The Company is currently refining its implementation of the perpetual inventory
reporting module of JDA. The Company will also need to continually evaluate the
adequacy of its management information systems, including its inventory control
and distribution systems, and in the future will need to upgrade or reconfigure
its management information systems to support its planned expansion.

COMPETITION

     The home improvement, hardware and garden businesses are highly
competitive. The Company competes against traditional hardware, plumbing,
electrical and home supply retailers, as well as warehouse-format and discount
retail stores and catalog companies. Eagle Hardware's two-fold expansion
strategy is to cluster home centers in large metropolitan areas such as Seattle,
Salt Lake City and Denver, and to open single home centers in smaller markets.
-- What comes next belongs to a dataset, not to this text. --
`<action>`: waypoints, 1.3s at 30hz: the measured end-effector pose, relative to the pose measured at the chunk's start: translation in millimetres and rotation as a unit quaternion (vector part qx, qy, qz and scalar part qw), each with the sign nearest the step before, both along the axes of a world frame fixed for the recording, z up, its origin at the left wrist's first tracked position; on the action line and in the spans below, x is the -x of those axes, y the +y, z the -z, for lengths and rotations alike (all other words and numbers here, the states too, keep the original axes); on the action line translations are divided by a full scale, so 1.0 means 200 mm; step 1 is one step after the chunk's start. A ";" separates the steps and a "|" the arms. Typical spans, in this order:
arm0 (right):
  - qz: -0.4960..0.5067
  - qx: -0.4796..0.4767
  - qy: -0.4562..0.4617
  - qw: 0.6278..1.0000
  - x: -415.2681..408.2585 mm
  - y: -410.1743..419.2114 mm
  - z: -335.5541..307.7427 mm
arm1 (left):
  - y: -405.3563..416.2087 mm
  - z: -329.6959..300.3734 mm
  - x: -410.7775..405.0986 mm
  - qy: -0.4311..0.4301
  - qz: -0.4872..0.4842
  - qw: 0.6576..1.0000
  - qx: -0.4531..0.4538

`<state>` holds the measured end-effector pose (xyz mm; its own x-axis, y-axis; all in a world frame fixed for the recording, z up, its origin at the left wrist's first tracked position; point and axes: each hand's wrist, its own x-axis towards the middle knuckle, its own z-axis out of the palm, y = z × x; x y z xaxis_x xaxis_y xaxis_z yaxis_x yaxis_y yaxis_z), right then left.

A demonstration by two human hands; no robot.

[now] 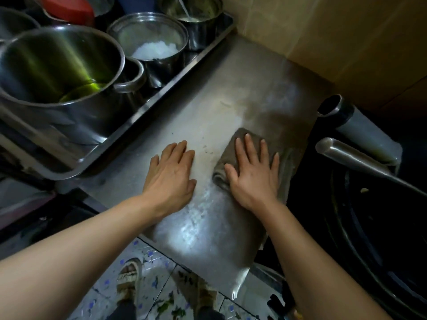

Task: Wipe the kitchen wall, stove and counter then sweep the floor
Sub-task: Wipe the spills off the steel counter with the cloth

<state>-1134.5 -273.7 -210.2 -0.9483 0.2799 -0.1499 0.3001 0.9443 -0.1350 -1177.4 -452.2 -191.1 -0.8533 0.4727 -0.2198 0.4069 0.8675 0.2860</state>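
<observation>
A steel counter (231, 93) runs from the near edge to the tan wall (335, 31). A folded grey-brown cloth (227, 155) lies on the counter's right side. My right hand (254, 172) presses flat on the cloth, fingers spread. My left hand (172, 174) rests flat on the bare counter just left of the cloth, holding nothing. A few dark crumbs (206, 148) lie between the hands. The dark stove area (381, 227) is to the right.
A steel tray (147, 107) at left holds a big pot (57, 72), a pot with white contents (152, 45) and another pot (191, 15). A cylinder (355, 128) and a metal handle (351, 155) lie right. Below is tiled floor (159, 280) with my sandalled feet.
</observation>
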 end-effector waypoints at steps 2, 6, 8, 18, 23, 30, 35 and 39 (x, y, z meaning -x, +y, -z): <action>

     Twelve of the Company's 30 existing stores are located in the greater
Seattle metropolitan market. Historically, Eagle Hardware's principal
competitors in this market have been Home Depot, Ernst Home Center ("Ernst"),
Fred Meyer and HomeBase. Home Depot, a warehouse-format home center with
approximately 500 stores in the United States, currently operates ten stores in
the Seattle metropolitan market. Two of these stores are located next to
existing Eagle Hardware stores.  In addition, Home Depot is planning to open a
store in Bellevue, Washington. The Company's gross margin and operating income
are generally lower for stores located in markets where Home Depot also operates
stores.


                                       10



     Four of the Company's existing stores are located in the Salt Lake City
metropolitan market.  Historically, the Company's principal competitors in this
market have been Home Depot, Ernst, Fred Meyer and HomeBase. Home Depot operates
three stores in the Salt Lake City market. Three of the Company's existing
stores are located in the Denver metropolitan market and the Company intends to
open additional stores in this market. The Company's principal competitors in
the Denver market are Home Depot, Builders' Square, HomeBase and Hugh M. Woods
(a unit of Payless Cashways).

     Twelve of the Company's existing stores are located in smaller markets.
Historically, the Company's principal competitors in these markets have included
Ernst, Fred Meyer and HomeBase, as well as traditional hardware, plumbing,
electrical and home supply retailers.  Home Depot recently opened a store in
Pueblo, Colorado.  According to published reports, Home Depot has an option to
purchase a location in Spokane, Washington, where the Company operates two
stores.  The Company's ability to expand into and operate profitably in new
markets, particularly small markets, may be adversely affected by the existence
or entry of competing warehouse-format home centers.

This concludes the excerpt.